SUPPLIED DATA |
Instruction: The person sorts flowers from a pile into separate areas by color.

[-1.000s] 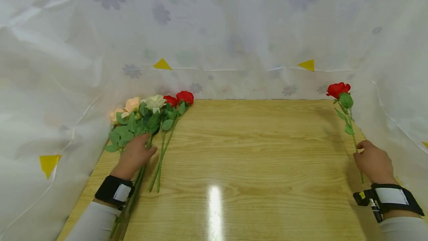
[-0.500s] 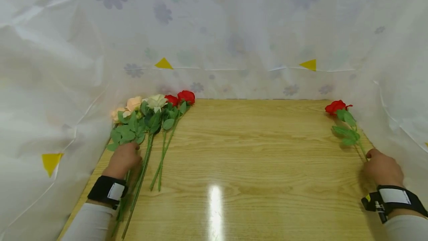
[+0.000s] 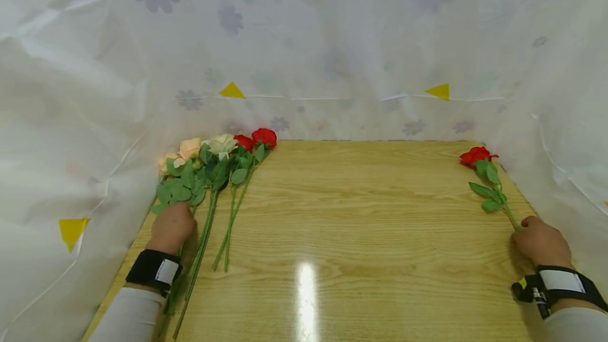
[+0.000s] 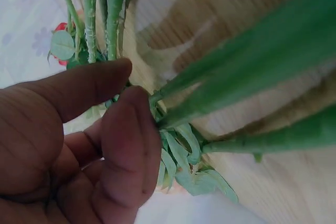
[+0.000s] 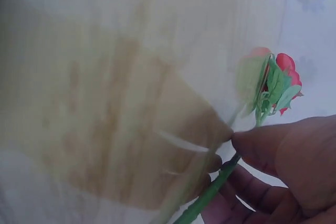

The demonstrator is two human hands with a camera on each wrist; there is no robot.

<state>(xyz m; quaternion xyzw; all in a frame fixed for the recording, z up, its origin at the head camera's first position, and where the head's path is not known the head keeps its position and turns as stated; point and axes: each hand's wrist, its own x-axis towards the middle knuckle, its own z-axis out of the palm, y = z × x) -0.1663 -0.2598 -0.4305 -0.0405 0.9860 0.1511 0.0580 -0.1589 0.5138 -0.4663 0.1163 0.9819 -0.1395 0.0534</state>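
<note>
A single red rose [image 3: 489, 170] lies along the right edge of the tabletop [image 3: 361, 215], its bloom pointing toward the far right corner; whether it touches the wood cannot be told. The right hand [image 3: 541, 241] pinches its green stem between thumb and fingers, below the leaves. Near the left edge, the left hand [image 3: 172, 227] is at the stems just below the leaves of the peach roses [image 3: 190, 148]. Its thumb and forefinger are bent close together, but whether this grip pinches a stem cannot be told.

The peach roses are in the far left corner. The white rose [image 3: 222, 144] is just beside them, its long stems slanting toward the near edge. Two more red roses [image 3: 264, 138] follow along the far edge, their stems crossing lower down.

Each wrist wears a black strap [image 3: 151, 268] with a white patch [image 3: 562, 281]; any writing there is too small to read. The sleeves [image 3: 125, 315] are pale.

The tabletop is yellowish wood grain with a bright reflection [image 3: 306, 300] near its near edge. Translucent white sheeting [image 3: 309, 41] printed with purple flowers encloses it, with yellow triangles [image 3: 233, 90] stuck on.
</note>
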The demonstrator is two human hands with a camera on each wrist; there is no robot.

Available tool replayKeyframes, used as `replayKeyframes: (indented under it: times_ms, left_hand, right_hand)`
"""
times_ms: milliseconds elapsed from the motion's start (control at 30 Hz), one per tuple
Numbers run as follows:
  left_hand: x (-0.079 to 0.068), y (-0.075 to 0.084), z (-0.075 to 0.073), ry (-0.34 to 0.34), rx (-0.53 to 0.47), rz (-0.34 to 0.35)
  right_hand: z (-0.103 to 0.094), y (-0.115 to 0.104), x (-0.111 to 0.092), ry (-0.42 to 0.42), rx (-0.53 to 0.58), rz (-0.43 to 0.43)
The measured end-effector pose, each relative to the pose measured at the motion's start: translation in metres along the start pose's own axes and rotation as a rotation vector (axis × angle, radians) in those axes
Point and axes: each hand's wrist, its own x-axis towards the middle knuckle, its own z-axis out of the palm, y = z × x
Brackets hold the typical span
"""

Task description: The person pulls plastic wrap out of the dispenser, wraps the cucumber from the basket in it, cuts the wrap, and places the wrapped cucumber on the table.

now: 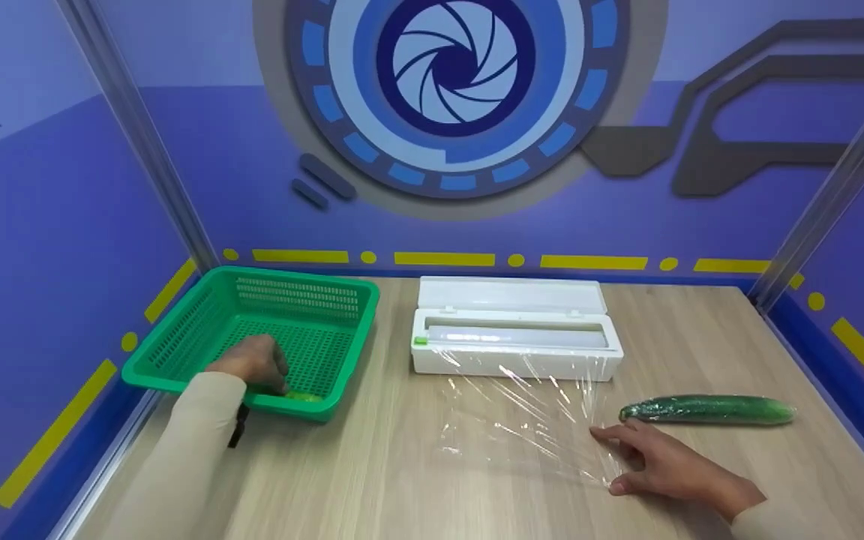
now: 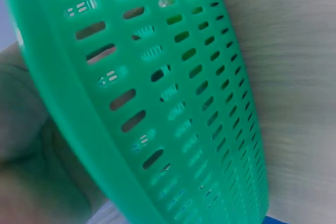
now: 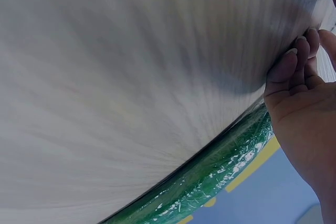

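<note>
My left hand reaches over the near wall into a green plastic basket, fingers pointing down beside a yellow-green vegetable, only partly visible; its fingertips are hidden. Clear plastic wrap stretches toward me over the table from a roll in a white dispenser box. At the wrap's right edge, my right hand touches it, thumb and index finger spread apart. Just beyond that hand lies a cucumber, with shiny film around it, also seen in the right wrist view.
The dispenser's white lid stands raised at the back. A wooden tabletop carries everything, with a blue printed panel behind and side panels at left and right.
</note>
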Motion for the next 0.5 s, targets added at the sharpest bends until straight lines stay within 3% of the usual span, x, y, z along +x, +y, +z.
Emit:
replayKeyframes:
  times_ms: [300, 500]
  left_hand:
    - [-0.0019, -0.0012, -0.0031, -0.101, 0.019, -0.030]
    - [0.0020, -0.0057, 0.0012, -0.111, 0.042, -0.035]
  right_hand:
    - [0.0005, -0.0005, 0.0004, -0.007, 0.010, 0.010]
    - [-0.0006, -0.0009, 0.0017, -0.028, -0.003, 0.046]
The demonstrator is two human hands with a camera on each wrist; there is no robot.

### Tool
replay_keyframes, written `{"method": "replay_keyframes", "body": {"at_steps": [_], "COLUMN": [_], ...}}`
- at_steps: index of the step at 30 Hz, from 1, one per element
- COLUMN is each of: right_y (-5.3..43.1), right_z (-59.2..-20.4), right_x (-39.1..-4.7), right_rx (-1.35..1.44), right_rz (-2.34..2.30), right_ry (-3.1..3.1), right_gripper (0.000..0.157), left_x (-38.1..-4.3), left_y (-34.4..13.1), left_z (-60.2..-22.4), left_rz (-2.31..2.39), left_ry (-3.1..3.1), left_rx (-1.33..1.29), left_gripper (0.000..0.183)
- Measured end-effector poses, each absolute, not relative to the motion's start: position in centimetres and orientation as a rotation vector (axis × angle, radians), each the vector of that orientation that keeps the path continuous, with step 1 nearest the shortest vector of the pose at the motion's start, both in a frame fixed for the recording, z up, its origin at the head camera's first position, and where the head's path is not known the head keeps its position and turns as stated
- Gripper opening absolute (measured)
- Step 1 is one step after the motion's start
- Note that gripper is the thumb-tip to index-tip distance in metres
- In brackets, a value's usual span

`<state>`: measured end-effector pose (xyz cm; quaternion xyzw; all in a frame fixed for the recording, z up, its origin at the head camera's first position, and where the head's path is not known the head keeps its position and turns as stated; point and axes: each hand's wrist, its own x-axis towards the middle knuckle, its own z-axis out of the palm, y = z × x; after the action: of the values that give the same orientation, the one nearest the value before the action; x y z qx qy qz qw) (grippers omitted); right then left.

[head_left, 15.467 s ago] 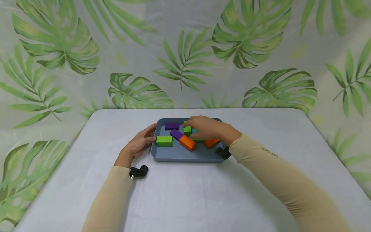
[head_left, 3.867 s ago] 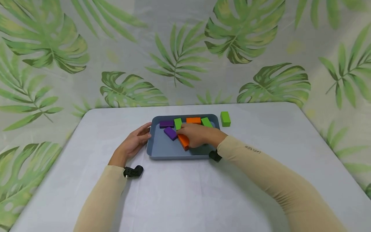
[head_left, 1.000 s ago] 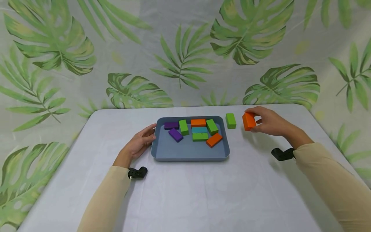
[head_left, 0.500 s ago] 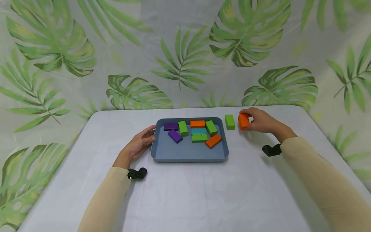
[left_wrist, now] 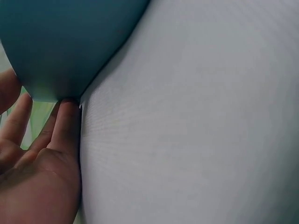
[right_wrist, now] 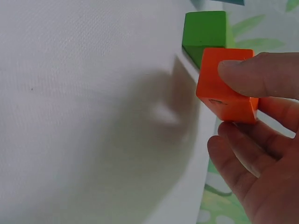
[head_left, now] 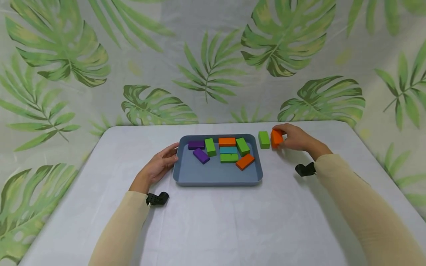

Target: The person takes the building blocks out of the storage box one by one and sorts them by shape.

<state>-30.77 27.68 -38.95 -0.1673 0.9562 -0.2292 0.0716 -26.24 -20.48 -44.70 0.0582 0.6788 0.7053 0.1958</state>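
My right hand (head_left: 297, 138) pinches an orange rectangular block (head_left: 276, 139) at the back right of the table, thumb on the near face and fingers behind. In the right wrist view the thumb presses the near end of that orange block (right_wrist: 223, 95), with a green block (right_wrist: 204, 29) just beyond it. A narrow gap separates the two in the head view. My left hand (head_left: 159, 165) rests against the left side of a grey-blue tray (head_left: 216, 183), its fingers extended. The left wrist view has the fingertips (left_wrist: 69, 109) right at the tray's outer wall (left_wrist: 70, 51).
Inside the tray lie several blocks: two purple (head_left: 201, 156), two orange (head_left: 245, 162), a blue one (head_left: 228, 150) and several green (head_left: 210, 147). A white cloth (head_left: 206, 221) covers the table. Behind it hangs a leaf-print curtain (head_left: 213, 66).
Since the earliest frame, a green block and an orange block have left the tray for the table's right. Over the last second my right hand brought the orange block left, close beside the green one.
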Motion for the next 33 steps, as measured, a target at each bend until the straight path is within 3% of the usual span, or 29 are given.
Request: {"method": "replay_keyframes", "body": {"at_steps": [33], "right_y": [26.7], "right_z": [-40.0], "right_x": [-32.0], "right_rx": [-0.353], "right_rz": [-0.682], "right_ry": [2.790], "right_gripper": [0.069], "left_x": [-26.0], "left_y": [-20.5], "left_z": [-44.5], "left_rz": [1.974], "left_ry": [1.911], "left_rx": [0.140], "left_gripper": [0.068]}}
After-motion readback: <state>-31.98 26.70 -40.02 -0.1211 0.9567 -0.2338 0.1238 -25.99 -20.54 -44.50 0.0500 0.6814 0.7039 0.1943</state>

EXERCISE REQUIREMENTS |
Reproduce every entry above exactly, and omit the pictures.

FINAL ANSWER |
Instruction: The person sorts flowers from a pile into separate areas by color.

[-1.000s] 
[-0.500s] 
[+0.000s] 
[+0.000s] 
[+0.000s] 

The demonstrator is two human hands with a camera on each wrist; there is no robot.

<state>(xyz m; quaternion xyzw; all in a frame fixed for the recording, z up, its origin at the head camera's first position, and where the head's path is not known the head keeps its position and turns as stated; point and axes: each hand's wrist, its own x-axis towards the middle knuckle, its own z-axis out of the palm, y = z × x) -0.1663 -0.2598 -0.4305 -0.0405 0.9860 0.1511 0.0580 -0.1589 0.5138 -0.4663 0.1163 0.9819 -0.1395 0.0534</state>
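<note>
A single red rose [image 3: 489, 170] lies along the right edge of the tabletop [image 3: 361, 215], its bloom pointing toward the far right corner; whether it touches the wood cannot be told. The right hand [image 3: 541, 241] pinches its green stem between thumb and fingers, below the leaves. Near the left edge, the left hand [image 3: 172, 227] is at the stems just below the leaves of the peach roses [image 3: 190, 148]. Its thumb and forefinger are bent close together, but whether this grip pinches a stem cannot be told.

The peach roses are in the far left corner. The white rose [image 3: 222, 144] is just beside them, its long stems slanting toward the near edge. Two more red roses [image 3: 264, 138] follow along the far edge, their stems crossing lower down.

Each wrist wears a black strap [image 3: 151, 268] with a white patch [image 3: 562, 281]; any writing there is too small to read. The sleeves [image 3: 125, 315] are pale.

The tabletop is yellowish wood grain with a bright reflection [image 3: 306, 300] near its near edge. Translucent white sheeting [image 3: 309, 41] printed with purple flowers encloses it, with yellow triangles [image 3: 233, 90] stuck on.
</note>
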The demonstrator is two human hands with a camera on each wrist; there is no robot.

Available tool replayKeyframes, used as `replayKeyframes: (indented under it: times_ms, left_hand, right_hand)`
"""
times_ms: milliseconds elapsed from the motion's start (control at 30 Hz), one per tuple
Numbers run as follows:
  left_hand: x (-0.079 to 0.068), y (-0.075 to 0.084), z (-0.075 to 0.073), ry (-0.34 to 0.34), rx (-0.53 to 0.47), rz (-0.34 to 0.35)
  right_hand: z (-0.103 to 0.094), y (-0.115 to 0.104), x (-0.111 to 0.092), ry (-0.42 to 0.42), rx (-0.53 to 0.58), rz (-0.43 to 0.43)
The measured end-effector pose, each relative to the pose measured at the motion's start: translation in metres along the start pose's own axes and rotation as a rotation vector (axis × angle, radians) in those axes
Point and axes: each hand's wrist, its own x-axis towards the middle knuckle, its own z-axis out of the palm, y = z × x
Brackets hold the typical span
"""

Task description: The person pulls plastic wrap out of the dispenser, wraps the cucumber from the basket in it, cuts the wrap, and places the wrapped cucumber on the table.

now: 
now: 
now: 

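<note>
My left hand reaches over the near wall into a green plastic basket, fingers pointing down beside a yellow-green vegetable, only partly visible; its fingertips are hidden. Clear plastic wrap stretches toward me over the table from a roll in a white dispenser box. At the wrap's right edge, my right hand touches it, thumb and index finger spread apart. Just beyond that hand lies a cucumber, with shiny film around it, also seen in the right wrist view.
The dispenser's white lid stands raised at the back. A wooden tabletop carries everything, with a blue printed panel behind and side panels at left and right.
</note>
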Motion for the next 0.5 s, targets added at the sharpest bends until straight lines stay within 3% of the usual span, x, y, z along +x, +y, +z.
Emit:
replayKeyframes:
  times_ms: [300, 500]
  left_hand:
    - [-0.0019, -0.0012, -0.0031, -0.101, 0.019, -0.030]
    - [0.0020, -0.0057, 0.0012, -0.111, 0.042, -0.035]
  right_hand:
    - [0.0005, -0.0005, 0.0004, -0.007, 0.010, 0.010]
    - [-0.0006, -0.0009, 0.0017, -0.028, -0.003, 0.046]
The demonstrator is two human hands with a camera on each wrist; there is no robot.

### Tool
replay_keyframes, written `{"method": "replay_keyframes", "body": {"at_steps": [_], "COLUMN": [_], ...}}`
- at_steps: index of the step at 30 Hz, from 1, one per element
- COLUMN is each of: right_y (-5.3..43.1), right_z (-59.2..-20.4), right_x (-39.1..-4.7), right_rx (-1.35..1.44), right_rz (-2.34..2.30), right_ry (-3.1..3.1), right_gripper (0.000..0.157), left_x (-38.1..-4.3), left_y (-34.4..13.1), left_z (-60.2..-22.4), left_rz (-2.31..2.39), left_ry (-3.1..3.1), left_rx (-1.33..1.29), left_gripper (0.000..0.183)
- Measured end-effector poses, each absolute, not relative to the motion's start: position in centimetres and orientation as a rotation vector (axis × angle, radians), each the vector of that orientation that keeps the path continuous, with step 1 nearest the shortest vector of the pose at the motion's start, both in a frame fixed for the recording, z up, its origin at the head camera's first position, and where the head's path is not known the head keeps its position and turns as stated
- Gripper opening absolute (measured)
- Step 1 is one step after the motion's start
- Note that gripper is the thumb-tip to index-tip distance in metres
- In brackets, a value's usual span

`<state>`: measured end-effector pose (xyz cm; quaternion xyzw; all in a frame fixed for the recording, z up, its origin at the head camera's first position, and where the head's path is not known the head keeps its position and turns as stated; point and axes: each hand's wrist, its own x-axis towards the middle knuckle, its own z-axis out of the palm, y = z × x; after the action: of the values that give the same orientation, the one nearest the value before the action; x y z qx qy qz qw) (grippers omitted); right then left.

[head_left, 15.467 s ago] 
[head_left, 3.867 s ago] 
[head_left, 1.000 s ago] 
[head_left, 0.500 s ago] 
[left_wrist, now] 
[right_wrist, now] 
[head_left, now] 

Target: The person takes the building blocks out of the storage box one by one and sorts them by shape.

<state>-30.77 27.68 -38.95 -0.1673 0.9562 -0.2292 0.0716 -26.24 -20.48 -44.70 0.0582 0.6788 0.7053 0.1958</state>
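My right hand (head_left: 297, 138) pinches an orange rectangular block (head_left: 276, 139) at the back right of the table, thumb on the near face and fingers behind. In the right wrist view the thumb presses the near end of that orange block (right_wrist: 223, 95), with a green block (right_wrist: 204, 29) just beyond it. A narrow gap separates the two in the head view. My left hand (head_left: 159, 165) rests against the left side of a grey-blue tray (head_left: 216, 183), its fingers extended. The left wrist view has the fingertips (left_wrist: 69, 109) right at the tray's outer wall (left_wrist: 70, 51).
Inside the tray lie several blocks: two purple (head_left: 201, 156), two orange (head_left: 245, 162), a blue one (head_left: 228, 150) and several green (head_left: 210, 147). A white cloth (head_left: 206, 221) covers the table. Behind it hangs a leaf-print curtain (head_left: 213, 66).
Since the earliest frame, a green block and an orange block have left the tray for the table's right. Over the last second my right hand brought the orange block left, close beside the green one.
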Motion for the next 33 steps, as measured, a target at each bend until the straight path is within 3% of the usual span, or 29 are given.
Request: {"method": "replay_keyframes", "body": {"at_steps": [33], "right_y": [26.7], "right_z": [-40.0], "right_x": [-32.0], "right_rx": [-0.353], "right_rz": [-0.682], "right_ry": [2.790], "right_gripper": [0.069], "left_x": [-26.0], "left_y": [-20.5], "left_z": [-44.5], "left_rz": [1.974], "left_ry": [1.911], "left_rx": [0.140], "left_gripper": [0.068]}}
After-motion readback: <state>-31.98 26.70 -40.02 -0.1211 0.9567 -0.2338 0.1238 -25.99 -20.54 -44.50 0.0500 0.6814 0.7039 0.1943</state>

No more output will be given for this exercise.